Friday, July 23, 2004
This presentation is part of : Leadership Development
Enrichment Activities: Effects on Critical Thinking and Self-Efficacy
Patricia K. Ravert, MS, RN, College of Nursing, College of Nursing, Brigham Young University, Provo, UT, USA
Learning Objective #1: Describe the effect enrichment activities have on critical thinking and self-efficacy
Learning Objective #2: Understand two different enrichment activities that may be integrated into nursing curriculum

Objective: Determine the effect of enrichment activities on critical thinking and self–efficacy in a sample of nursing students.

Design: Instructional development project with enrichment activities with pre/post critical thinking and self-efficacy instruments.

Population/Sample/Setting/Years: Targeted population was 128 nursing students in their 3rd semester during 2003 at an American private university. Forty-three students participated: 12 in Group 1, 13 in Group 2, and 15 in Group 3.

Variables: Dependent variables were the gain scores from the critical thinking and self-efficacy instruments, with pre-scores as covariates. Independent variables were the group and learning style.

Methods: Groups 1 and 2 were stratified by learning style and randomly assigned to one of two enrichment activity groups.
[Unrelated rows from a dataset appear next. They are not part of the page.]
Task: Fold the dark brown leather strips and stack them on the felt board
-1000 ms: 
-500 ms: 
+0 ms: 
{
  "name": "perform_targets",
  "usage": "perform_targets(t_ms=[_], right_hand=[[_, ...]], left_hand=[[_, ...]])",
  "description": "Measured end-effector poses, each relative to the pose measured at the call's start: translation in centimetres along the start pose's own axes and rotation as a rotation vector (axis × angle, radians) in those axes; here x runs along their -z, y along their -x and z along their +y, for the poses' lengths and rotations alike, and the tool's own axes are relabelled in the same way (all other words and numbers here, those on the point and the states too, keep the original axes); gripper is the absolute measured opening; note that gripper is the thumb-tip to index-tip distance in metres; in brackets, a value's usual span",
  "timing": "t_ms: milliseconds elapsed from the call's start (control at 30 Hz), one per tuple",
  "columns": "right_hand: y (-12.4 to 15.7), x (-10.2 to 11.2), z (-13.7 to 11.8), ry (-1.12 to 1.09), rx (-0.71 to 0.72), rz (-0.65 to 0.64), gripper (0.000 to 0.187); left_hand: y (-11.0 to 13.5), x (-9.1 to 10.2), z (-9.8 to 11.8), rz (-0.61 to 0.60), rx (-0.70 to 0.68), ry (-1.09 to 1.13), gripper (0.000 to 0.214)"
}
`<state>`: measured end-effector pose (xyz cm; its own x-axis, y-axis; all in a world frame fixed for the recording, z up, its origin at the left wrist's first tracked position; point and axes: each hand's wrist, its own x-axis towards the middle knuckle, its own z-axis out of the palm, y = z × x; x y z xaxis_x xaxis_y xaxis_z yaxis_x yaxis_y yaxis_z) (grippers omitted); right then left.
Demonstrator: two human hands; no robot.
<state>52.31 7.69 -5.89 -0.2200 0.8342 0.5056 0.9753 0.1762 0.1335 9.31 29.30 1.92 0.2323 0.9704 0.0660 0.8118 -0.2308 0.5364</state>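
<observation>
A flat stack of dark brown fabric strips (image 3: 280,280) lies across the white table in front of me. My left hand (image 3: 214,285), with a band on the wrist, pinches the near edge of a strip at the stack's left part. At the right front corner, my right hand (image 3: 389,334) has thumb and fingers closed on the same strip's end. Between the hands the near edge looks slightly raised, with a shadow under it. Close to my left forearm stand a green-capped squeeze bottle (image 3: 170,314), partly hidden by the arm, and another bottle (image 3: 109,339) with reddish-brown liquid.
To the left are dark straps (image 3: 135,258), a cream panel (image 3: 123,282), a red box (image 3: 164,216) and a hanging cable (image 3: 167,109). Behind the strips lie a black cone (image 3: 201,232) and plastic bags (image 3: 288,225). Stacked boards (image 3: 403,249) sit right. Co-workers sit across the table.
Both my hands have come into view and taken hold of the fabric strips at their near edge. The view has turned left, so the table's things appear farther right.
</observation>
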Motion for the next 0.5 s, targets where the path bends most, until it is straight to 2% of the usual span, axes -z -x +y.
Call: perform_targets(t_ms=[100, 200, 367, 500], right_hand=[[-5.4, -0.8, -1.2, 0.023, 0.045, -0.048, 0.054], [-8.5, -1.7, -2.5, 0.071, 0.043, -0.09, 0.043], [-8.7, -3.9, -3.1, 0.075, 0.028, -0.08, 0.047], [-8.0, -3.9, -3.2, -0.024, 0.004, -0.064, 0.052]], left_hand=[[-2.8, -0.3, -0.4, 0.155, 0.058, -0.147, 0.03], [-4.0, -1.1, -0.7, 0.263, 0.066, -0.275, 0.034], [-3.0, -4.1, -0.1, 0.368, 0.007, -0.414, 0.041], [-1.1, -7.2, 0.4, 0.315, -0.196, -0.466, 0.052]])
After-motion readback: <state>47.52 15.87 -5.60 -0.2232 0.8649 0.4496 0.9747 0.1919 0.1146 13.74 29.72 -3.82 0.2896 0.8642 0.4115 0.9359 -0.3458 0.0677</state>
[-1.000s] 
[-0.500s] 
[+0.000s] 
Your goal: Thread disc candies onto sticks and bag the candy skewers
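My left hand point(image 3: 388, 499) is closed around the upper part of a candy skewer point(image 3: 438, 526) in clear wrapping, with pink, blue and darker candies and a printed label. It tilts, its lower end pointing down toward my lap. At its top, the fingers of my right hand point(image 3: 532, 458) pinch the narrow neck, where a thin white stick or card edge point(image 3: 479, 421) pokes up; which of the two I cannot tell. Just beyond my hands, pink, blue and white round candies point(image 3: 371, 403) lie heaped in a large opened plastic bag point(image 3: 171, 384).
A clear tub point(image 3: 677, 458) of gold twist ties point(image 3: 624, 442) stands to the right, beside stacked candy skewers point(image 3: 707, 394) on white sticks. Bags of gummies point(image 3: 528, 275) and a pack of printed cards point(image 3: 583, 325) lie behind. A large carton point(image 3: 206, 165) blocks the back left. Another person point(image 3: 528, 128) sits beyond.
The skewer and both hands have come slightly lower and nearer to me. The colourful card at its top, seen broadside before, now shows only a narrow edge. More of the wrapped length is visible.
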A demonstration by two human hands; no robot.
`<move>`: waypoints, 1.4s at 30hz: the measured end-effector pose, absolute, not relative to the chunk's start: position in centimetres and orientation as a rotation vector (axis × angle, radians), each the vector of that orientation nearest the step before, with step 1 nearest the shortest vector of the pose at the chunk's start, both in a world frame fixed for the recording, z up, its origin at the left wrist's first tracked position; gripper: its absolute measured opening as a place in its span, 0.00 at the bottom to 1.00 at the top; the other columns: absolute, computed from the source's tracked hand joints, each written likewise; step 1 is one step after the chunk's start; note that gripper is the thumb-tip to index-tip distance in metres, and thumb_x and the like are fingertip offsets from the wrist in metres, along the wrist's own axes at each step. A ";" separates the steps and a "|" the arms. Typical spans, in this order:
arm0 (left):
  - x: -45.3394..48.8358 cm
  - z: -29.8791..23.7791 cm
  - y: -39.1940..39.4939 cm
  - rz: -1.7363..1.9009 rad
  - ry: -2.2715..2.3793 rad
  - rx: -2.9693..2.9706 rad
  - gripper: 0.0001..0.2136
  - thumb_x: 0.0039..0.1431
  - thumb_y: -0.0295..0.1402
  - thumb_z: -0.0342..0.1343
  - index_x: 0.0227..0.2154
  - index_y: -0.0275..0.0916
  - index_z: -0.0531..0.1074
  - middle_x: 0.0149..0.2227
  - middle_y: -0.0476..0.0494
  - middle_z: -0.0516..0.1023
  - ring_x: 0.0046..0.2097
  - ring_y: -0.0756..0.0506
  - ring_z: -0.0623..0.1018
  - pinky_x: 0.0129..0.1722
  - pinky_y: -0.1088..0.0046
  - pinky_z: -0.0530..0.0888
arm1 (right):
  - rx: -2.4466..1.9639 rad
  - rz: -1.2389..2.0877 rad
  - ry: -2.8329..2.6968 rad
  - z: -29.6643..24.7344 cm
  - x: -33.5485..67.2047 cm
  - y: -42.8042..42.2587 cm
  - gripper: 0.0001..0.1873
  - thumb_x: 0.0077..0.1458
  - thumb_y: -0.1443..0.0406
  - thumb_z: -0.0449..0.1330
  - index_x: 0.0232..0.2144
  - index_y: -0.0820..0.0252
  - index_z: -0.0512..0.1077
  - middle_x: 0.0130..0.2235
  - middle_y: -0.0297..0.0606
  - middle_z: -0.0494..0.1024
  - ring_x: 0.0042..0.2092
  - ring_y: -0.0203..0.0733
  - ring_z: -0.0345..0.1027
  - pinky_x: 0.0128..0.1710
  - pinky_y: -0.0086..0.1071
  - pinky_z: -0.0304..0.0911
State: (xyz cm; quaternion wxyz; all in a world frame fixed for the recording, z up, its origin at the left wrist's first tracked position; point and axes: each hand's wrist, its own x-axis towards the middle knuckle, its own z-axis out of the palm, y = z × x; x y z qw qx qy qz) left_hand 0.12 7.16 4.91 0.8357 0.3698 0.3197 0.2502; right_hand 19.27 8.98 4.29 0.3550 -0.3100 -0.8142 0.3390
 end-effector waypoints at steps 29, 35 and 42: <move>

Group 1 used a human patient simulator (HPS) to simulate actual patient problems and performed nursing actions. Group 2 only discussed the patient scenarios. Group 3 did not participate in any enrichment activity.

Findings: One-way ANOVA was conducted to evaluate the relationship between enrichment activities and critical thinking and self-efficacy gain scores. Neither enrichment group had significant gain in critical thinking disposition scores. However, significant critical thinking skills total gain scores (F = (7, 17) = 20.74, p = .00) and self-efficacy total gain scores (F = (7, 15) = 4.58, p = .00) were noted for Groups 1 and 2. The gains were not predicted by learning style or group. Group 3 data will be analyzed and compared to Groups 1 & 2.

Conclusions/Implications: Both enrichment groups showed increase in critical thinking skill and self-efficacy scores; however the HPS group was more enthused about learning and expressed a desire for further sessions. They expressed “learning by doing” was helpful and felt more confident in caring for patients. Analysis of control group data may indicate if gains can be attributed to enrichment activities or time in school.